#### Work to complete
Print out the entries, word for word.

#### Material supplied
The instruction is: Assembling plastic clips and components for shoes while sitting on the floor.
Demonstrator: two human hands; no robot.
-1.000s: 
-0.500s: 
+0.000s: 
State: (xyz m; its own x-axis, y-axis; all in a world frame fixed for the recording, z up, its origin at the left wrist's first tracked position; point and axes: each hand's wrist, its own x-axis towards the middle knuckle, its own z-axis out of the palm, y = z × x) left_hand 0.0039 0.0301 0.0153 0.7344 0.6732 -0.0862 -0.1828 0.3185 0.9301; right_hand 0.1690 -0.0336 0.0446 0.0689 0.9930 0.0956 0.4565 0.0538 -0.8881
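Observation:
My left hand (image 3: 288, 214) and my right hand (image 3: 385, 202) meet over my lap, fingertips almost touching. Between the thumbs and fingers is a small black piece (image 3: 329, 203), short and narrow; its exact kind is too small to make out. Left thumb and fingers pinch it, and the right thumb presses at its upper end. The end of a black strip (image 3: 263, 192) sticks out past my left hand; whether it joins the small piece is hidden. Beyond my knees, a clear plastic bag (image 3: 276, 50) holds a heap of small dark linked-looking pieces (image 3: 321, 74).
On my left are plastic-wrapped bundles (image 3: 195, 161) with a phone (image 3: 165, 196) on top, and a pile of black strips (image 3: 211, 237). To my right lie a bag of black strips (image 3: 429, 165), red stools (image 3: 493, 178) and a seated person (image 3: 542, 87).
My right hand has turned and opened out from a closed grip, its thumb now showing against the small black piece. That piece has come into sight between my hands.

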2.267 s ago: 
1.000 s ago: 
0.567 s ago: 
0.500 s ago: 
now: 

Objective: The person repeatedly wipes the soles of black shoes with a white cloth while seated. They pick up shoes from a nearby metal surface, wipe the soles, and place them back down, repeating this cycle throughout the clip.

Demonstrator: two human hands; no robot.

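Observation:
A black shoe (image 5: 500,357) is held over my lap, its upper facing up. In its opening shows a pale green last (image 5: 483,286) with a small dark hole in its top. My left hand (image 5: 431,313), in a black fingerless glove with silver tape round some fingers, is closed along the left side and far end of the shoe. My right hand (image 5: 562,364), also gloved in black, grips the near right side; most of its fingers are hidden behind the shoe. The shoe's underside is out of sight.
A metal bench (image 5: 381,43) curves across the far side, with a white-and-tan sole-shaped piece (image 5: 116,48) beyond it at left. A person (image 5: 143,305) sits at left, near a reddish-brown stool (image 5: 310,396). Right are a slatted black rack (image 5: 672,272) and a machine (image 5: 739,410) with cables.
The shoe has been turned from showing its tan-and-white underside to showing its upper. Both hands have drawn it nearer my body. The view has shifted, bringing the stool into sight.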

#### Written answer
The instruction is: Assembling plastic clips and components for shoes while sitting on the floor.
Demonstrator: two human hands; no robot.
-1.000s: 
-0.500s: 
+0.000s: 
State: (xyz m; its own x-axis, y-axis; all in a world frame fixed for the recording, z up, its origin at the left wrist's first tracked position; point and axes: each hand's wrist, its own x-axis towards the middle knuckle, its own z-axis out of the palm, y = z × x) left_hand 0.0039 0.0301 0.0153 0.7344 0.6732 -0.0862 -0.1828 0.3185 0.9301; right_hand 0.1690 -0.0336 0.0446 0.0689 0.9930 0.0956 0.4565 0.0538 -0.8881
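Observation:
My left hand (image 3: 288, 214) and my right hand (image 3: 385, 202) meet over my lap, fingertips almost touching. Between the thumbs and fingers is a small black piece (image 3: 329, 203), short and narrow; its exact kind is too small to make out. Left thumb and fingers pinch it, and the right thumb presses at its upper end. The end of a black strip (image 3: 263, 192) sticks out past my left hand; whether it joins the small piece is hidden. Beyond my knees, a clear plastic bag (image 3: 276, 50) holds a heap of small dark linked-looking pieces (image 3: 321, 74).
On my left are plastic-wrapped bundles (image 3: 195, 161) with a phone (image 3: 165, 196) on top, and a pile of black strips (image 3: 211, 237). To my right lie a bag of black strips (image 3: 429, 165), red stools (image 3: 493, 178) and a seated person (image 3: 542, 87).
My right hand has turned and opened out from a closed grip, its thumb now showing against the small black piece. That piece has come into sight between my hands.
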
2.267 s ago: 
1.000 s ago: 
0.567 s ago: 
0.500 s ago: 
now: 

Objective: The person repeatedly wipes the soles of black shoes with a white cloth while seated. They pick up shoes from a nearby metal surface, wipe the soles, and place them back down, repeating this cycle throughout the clip.

Demonstrator: two human hands; no robot.

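Observation:
A black shoe (image 5: 500,357) is held over my lap, its upper facing up. In its opening shows a pale green last (image 5: 483,286) with a small dark hole in its top. My left hand (image 5: 431,313), in a black fingerless glove with silver tape round some fingers, is closed along the left side and far end of the shoe. My right hand (image 5: 562,364), also gloved in black, grips the near right side; most of its fingers are hidden behind the shoe. The shoe's underside is out of sight.
A metal bench (image 5: 381,43) curves across the far side, with a white-and-tan sole-shaped piece (image 5: 116,48) beyond it at left. A person (image 5: 143,305) sits at left, near a reddish-brown stool (image 5: 310,396). Right are a slatted black rack (image 5: 672,272) and a machine (image 5: 739,410) with cables.
The shoe has been turned from showing its tan-and-white underside to showing its upper. Both hands have drawn it nearer my body. The view has shifted, bringing the stool into sight.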

This exercise has now been finished.